A second session with her a few days later is as pleasant and relaxing as the first, but, after the third the other-worldly sense of well-being disappears, and Major comes home agitated and disturbed, muttering in all seriousness about the release of demons. Jenny reckons he is particularly responsive to the work so it should have good results.

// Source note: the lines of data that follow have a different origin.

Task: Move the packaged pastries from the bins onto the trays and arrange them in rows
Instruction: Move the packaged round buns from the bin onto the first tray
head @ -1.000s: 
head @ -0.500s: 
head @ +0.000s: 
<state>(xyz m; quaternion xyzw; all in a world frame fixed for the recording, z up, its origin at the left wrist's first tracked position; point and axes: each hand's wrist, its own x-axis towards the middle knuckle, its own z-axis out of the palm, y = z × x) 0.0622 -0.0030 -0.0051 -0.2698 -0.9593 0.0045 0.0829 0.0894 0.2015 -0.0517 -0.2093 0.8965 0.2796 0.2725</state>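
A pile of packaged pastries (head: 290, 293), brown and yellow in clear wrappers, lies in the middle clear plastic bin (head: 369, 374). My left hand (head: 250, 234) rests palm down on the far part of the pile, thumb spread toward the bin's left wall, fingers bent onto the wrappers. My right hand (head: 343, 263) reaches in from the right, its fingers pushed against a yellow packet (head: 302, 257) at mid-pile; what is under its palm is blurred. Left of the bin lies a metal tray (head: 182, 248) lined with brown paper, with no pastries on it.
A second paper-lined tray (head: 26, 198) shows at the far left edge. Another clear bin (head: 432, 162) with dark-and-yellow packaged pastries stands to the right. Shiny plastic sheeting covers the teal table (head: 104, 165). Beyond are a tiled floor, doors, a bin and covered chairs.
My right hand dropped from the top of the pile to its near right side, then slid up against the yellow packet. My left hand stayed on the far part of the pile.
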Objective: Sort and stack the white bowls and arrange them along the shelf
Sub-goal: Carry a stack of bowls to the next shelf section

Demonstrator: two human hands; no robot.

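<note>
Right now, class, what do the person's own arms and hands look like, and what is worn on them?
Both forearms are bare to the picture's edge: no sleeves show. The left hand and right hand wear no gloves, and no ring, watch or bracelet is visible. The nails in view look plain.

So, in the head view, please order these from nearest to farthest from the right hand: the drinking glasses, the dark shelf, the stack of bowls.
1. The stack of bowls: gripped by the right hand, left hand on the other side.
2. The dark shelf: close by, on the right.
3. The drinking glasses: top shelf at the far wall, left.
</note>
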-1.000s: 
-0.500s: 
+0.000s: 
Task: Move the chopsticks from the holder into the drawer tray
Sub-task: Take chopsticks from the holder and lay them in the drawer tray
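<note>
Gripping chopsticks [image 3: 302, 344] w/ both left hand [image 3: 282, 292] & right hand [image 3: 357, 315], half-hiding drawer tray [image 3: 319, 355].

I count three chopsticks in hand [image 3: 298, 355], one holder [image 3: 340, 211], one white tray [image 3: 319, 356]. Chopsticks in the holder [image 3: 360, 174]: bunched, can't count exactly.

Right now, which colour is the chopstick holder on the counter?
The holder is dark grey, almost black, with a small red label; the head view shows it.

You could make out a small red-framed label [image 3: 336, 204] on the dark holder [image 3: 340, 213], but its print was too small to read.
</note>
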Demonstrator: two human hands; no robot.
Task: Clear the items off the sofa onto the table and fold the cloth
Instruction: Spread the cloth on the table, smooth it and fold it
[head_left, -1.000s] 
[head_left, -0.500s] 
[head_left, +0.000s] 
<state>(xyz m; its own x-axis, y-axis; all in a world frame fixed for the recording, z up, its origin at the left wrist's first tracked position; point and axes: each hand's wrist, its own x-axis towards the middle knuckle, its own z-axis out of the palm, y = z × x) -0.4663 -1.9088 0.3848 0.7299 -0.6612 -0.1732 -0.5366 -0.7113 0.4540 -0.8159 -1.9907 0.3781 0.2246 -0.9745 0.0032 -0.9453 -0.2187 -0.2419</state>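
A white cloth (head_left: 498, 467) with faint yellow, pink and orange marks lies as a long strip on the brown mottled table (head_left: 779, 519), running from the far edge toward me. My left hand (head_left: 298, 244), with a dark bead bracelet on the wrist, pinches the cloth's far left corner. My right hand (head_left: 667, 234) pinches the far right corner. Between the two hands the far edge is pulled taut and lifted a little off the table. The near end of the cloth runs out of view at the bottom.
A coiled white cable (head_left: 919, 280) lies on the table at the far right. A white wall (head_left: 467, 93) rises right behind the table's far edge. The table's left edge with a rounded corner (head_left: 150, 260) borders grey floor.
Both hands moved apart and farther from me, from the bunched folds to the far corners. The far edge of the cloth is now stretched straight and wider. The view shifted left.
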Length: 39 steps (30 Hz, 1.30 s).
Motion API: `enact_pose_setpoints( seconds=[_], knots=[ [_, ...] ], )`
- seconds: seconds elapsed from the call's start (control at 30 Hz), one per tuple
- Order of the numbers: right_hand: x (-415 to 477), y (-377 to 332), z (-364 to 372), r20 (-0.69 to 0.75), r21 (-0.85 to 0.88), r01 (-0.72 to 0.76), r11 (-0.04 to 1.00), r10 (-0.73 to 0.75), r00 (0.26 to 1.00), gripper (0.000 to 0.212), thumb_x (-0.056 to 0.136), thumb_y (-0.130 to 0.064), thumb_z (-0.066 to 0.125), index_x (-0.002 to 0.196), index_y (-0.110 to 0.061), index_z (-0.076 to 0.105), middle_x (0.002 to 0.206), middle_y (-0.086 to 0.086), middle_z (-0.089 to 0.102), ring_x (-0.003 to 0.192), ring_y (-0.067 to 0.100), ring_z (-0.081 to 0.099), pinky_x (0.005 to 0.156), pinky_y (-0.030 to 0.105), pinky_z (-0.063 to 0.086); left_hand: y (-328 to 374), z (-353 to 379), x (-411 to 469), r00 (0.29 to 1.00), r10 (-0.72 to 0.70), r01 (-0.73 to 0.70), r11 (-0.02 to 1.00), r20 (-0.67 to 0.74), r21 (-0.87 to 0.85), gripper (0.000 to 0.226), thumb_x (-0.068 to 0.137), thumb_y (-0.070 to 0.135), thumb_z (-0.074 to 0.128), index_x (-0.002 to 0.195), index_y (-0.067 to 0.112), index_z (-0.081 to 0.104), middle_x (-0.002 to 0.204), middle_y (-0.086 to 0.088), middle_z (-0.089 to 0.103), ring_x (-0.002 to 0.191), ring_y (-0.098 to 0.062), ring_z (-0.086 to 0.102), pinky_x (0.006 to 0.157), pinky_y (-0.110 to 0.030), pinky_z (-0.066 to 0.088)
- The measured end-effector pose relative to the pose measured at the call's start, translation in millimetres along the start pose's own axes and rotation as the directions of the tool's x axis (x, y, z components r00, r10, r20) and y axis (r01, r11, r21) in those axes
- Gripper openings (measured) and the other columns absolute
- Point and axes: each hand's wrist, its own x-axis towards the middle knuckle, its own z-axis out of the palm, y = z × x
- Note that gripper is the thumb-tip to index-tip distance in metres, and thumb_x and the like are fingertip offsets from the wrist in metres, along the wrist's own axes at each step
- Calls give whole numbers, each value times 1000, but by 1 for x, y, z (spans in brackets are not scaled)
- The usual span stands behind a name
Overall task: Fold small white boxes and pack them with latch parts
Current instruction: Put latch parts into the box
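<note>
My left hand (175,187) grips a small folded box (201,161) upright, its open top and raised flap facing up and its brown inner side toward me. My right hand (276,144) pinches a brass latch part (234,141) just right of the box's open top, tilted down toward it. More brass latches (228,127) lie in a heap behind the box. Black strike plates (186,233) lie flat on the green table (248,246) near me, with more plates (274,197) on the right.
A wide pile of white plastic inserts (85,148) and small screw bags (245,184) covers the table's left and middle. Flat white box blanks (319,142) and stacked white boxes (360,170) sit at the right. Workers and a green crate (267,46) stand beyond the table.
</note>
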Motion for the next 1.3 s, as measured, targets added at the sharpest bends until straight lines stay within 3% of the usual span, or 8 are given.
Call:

On the next visit to Maidstone Major seeks out Graham and asks him to cut eye and mouth holes in the mask. He asks that his nose might have a hole too but this is an orifice too far and is denied him for the sake of the mask's "structural integrity". When Major enters LA2 for his first dose of rays he asks to hold the mask before being clamped under it. He gives it a good shake and blows away dust from the new cuts, then gives himself up to the plinth. He says that by the time the session finishes, some 4 minutes later, he is almost asleep.

Friday, November 03, 2006

Comments

Thank you so much for the emails you've sent about the blog and the love you've sent to Major. It's fantastic for both of us to have the good vibes coming through. I know that comments have been hard to post here, but the settings have been tinkered with, so hopefully, if you check the "anonymous" button that comes up when you've clicked on "comments" and copy the squiggly letters there, the comment should get through.